Non mais c'est pas vrai ! Qu'est ce qui s'est passé ici ?
Enfin, ce qui s'est passé ... je le sais bien mais je ne le crois toujours pas.
Depuis ces jours où nous sommes dé-confinés, on ne voit plus personne. Avant, ou plutôt pendant les mois de confinement, c'était ville morte, mais ça c'était normal. Il arrivait que l'on voit des personnes en promenade, qui prenaient l'air, ou en route vers quelque chose. Même que nous nous saluions en se croisant à distance respectable, et c'était tout naturel. Dans l'ordre des choses. Chacun respectait une saine prudence. Provisoire.
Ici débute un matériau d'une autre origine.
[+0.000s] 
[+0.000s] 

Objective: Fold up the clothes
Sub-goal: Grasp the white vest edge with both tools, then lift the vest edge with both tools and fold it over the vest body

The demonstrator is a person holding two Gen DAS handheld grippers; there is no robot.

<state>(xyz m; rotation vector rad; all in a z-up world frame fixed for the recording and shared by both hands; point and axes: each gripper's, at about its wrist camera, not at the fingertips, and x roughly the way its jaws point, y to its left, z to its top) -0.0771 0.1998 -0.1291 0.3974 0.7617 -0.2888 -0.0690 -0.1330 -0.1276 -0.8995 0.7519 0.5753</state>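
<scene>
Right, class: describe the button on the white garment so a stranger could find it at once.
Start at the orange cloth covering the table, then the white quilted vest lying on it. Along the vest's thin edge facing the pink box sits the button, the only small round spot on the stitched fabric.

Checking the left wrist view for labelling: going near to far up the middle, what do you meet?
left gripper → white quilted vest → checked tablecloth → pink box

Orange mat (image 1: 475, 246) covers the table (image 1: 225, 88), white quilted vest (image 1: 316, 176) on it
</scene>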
Une sorte de parenthèse dans une routine qui nous pesait pour certains, et méritait une remise en question pour beaucoup. Tout le monde espérait une amélioration à partir du jour d'après : sociale, économique, politique, écologique, mondialiste, humaniste, et même plus encore. 
Pendant ces quelques mois que tous nous avons supportés, plus ou moins bien, mais toujours avec beaucoup de discipline, d'angoisse ou d'impatience, notre contexte quotidien a muté sournoisement, parfois avec notre contribution active, et toujours en total inconscience.
On est parvenu à ce jour d'après, puis à ses lendemains. Et de ces espoirs, qu'en est-il advenu ?
Ça ?

Nécessité faisant loi, et pour de bonnes raisons pensait-on alors, nous avons réalisé à grande vitesse une individualisation, un contrôle du maximum de fonctions.
Tout est désormais suivi, tracé, enregistré au moyen des téléphones portables dont la possession individuelle est obligatoire à partir de l'âge de collège selon des modèles homologués.
Le travail s'exerce maintenant par principe à la maison, au moyen d'équipement informatique de pointe. Là aussi ils sont référencés par les entreprises et administrations pour répondre aux besoins techniques indispensables. Ceci au frais du salarié, ainsi que pour les coûts de connexion en câblage et réseaux, ce qui a boosté les entreprises du secteur. Cette délocalisation des emplois a conduit à une dérégulation sociale dans son organisation ainsi qu'à une ségrégation professionnelle selon le mode d'exercice de son travail.
Les emplois ne pouvant être effectués à distance sont considérés comme étant inférieurs et sont plus coûteux, car ils nécessitent des infrastructures pour les exercer. Les employeurs et services publics font le maximum pour les réduire. Ceci a entraîné une grande vague de destruction d'emploi, malgré la forte reprise qui a succédé à la crise sanitaire.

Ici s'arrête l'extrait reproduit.